* ACTIVITY *
Repeat, please, only the lines from the top of the data down to the line with "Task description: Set"; include both of those lines.

== Segment start ==

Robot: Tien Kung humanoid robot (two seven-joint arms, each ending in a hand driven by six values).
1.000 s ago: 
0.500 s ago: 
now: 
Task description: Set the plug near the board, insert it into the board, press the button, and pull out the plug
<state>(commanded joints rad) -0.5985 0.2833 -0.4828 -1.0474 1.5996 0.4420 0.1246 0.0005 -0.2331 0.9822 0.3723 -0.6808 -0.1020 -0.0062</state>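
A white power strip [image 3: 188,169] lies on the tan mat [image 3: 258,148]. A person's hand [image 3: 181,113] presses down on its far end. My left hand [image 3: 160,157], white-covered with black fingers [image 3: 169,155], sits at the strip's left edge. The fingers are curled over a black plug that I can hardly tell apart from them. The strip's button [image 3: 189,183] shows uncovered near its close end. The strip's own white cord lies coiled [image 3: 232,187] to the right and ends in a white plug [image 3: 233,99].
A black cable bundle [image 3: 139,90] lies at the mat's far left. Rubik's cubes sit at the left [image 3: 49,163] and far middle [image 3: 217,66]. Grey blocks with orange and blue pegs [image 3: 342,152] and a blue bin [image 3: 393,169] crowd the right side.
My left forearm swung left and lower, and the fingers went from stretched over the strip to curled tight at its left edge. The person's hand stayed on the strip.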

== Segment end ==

* ANSWER TO THIS EXERCISE *
Robot: Tien Kung humanoid robot (two seven-joint arms, each ending in a hand driven by six values).
1.000 s ago: 
0.500 s ago: 
now: 
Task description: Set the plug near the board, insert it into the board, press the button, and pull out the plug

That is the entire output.